== Task instructions ==
Word for word, give the entries back.

==========

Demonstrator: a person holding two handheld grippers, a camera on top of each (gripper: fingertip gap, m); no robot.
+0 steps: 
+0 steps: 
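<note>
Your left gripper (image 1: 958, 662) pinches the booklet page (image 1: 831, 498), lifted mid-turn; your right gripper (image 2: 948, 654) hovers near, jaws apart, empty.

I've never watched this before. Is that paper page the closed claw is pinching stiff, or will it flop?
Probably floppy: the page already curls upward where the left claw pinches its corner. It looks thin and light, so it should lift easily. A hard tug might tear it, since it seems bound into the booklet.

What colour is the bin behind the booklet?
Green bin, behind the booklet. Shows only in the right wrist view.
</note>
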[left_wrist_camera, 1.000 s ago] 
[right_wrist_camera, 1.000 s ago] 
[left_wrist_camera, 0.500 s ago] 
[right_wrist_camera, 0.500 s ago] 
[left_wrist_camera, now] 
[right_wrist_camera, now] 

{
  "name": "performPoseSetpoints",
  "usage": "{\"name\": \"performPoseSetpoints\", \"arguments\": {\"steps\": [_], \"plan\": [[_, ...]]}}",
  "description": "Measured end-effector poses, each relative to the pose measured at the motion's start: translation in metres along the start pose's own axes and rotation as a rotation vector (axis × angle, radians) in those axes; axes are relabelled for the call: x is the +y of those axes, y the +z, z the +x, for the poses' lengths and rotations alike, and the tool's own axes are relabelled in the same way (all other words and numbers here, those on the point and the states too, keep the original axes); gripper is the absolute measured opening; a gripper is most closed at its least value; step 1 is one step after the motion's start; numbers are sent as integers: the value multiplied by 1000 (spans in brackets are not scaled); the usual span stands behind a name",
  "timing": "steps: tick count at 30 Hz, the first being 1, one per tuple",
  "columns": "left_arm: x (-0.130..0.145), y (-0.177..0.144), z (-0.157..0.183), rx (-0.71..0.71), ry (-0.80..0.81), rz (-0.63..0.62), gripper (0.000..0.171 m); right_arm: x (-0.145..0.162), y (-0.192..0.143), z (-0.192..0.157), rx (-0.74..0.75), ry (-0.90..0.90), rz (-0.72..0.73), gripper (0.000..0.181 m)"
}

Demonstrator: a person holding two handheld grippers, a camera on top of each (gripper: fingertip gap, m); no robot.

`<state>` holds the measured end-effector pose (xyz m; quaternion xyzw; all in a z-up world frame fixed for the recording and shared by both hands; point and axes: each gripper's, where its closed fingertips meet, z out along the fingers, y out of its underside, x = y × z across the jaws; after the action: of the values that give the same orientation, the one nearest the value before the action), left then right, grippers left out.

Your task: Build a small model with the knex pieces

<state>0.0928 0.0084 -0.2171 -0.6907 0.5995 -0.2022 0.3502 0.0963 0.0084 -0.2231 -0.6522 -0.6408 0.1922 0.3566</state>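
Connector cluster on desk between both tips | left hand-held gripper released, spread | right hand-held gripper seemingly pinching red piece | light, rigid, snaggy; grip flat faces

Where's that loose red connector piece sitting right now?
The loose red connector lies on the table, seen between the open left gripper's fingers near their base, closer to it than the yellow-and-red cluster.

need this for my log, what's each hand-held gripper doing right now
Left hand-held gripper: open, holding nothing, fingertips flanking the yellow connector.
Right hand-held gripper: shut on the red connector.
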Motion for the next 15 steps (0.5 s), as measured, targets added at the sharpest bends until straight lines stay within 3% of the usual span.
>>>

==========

== Exercise result ==
Demonstrator: a person holding two handheld grippers, a camera on top of each (gripper: fingertip gap, m); no robot.
+0 steps: 
+0 steps: 
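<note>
Your left gripper (image 1: 958, 662) pinches the booklet page (image 1: 831, 498), lifted mid-turn; your right gripper (image 2: 948, 654) hovers near, jaws apart, empty.

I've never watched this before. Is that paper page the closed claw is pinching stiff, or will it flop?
Probably floppy: the page already curls upward where the left claw pinches its corner. It looks thin and light, so it should lift easily. A hard tug might tear it, since it seems bound into the booklet.

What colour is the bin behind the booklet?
Green bin, behind the booklet. Shows only in the right wrist view.
</note>
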[left_wrist_camera, 1.000 s ago] 
[right_wrist_camera, 1.000 s ago] 
[left_wrist_camera, 0.500 s ago] 
[right_wrist_camera, 0.500 s ago] 
[left_wrist_camera, now] 
[right_wrist_camera, now] 

{
  "name": "performPoseSetpoints",
  "usage": "{\"name\": \"performPoseSetpoints\", \"arguments\": {\"steps\": [_], \"plan\": [[_, ...]]}}",
  "description": "Measured end-effector poses, each relative to the pose measured at the motion's start: translation in metres along the start pose's own axes and rotation as a rotation vector (axis × angle, radians) in those axes; axes are relabelled for the call: x is the +y of those axes, y the +z, z the +x, for the poses' lengths and rotations alike, and the tool's own axes are relabelled in the same way (all other words and numbers here, those on the point and the states too, keep the original axes); gripper is the absolute measured opening; a gripper is most closed at its least value; step 1 is one step after the motion's start; numbers are sent as integers: the value multiplied by 1000 (spans in brackets are not scaled); the usual span stands behind a name",
  "timing": "steps: tick count at 30 Hz, the first being 1, one per tuple",
  "columns": "left_arm: x (-0.130..0.145), y (-0.177..0.144), z (-0.157..0.183), rx (-0.71..0.71), ry (-0.80..0.81), rz (-0.63..0.62), gripper (0.000..0.171 m); right_arm: x (-0.145..0.162), y (-0.192..0.143), z (-0.192..0.157), rx (-0.74..0.75), ry (-0.90..0.90), rz (-0.72..0.73), gripper (0.000..0.181 m)"
}

Demonstrator: a person holding two handheld grippers, a camera on top of each (gripper: fingertip gap, m); no robot.

`<state>` holds the measured end-effector pose (xyz m; quaternion xyzw; all in a z-up world frame fixed for the recording and shared by both hands; point and axes: each gripper's, where its closed fingertips meet, z out along the fingers, y out of its underside, x = y × z across the jaws; after the action: of the values that give the same orientation, the one nearest the value before the action), left then right, grippers left out.

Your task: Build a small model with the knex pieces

<state>0.0928 0.0084 -0.2171 -0.6907 0.5995 -0.2022 0.3502 0.0963 0.0084 -0.2231 -0.6522 -0.6408 0.1922 0.3566</state>
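Connector cluster on desk between both tips | left hand-held gripper released, spread | right hand-held gripper seemingly pinching red piece | light, rigid, snaggy; grip flat faces

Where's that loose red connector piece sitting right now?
The loose red connector lies on the table, seen between the open left gripper's fingers near their base, closer to it than the yellow-and-red cluster.

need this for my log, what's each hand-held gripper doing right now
Left hand-held gripper: open, holding nothing, fingertips flanking the yellow connector.
Right hand-held gripper: shut on the red connector.
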Motion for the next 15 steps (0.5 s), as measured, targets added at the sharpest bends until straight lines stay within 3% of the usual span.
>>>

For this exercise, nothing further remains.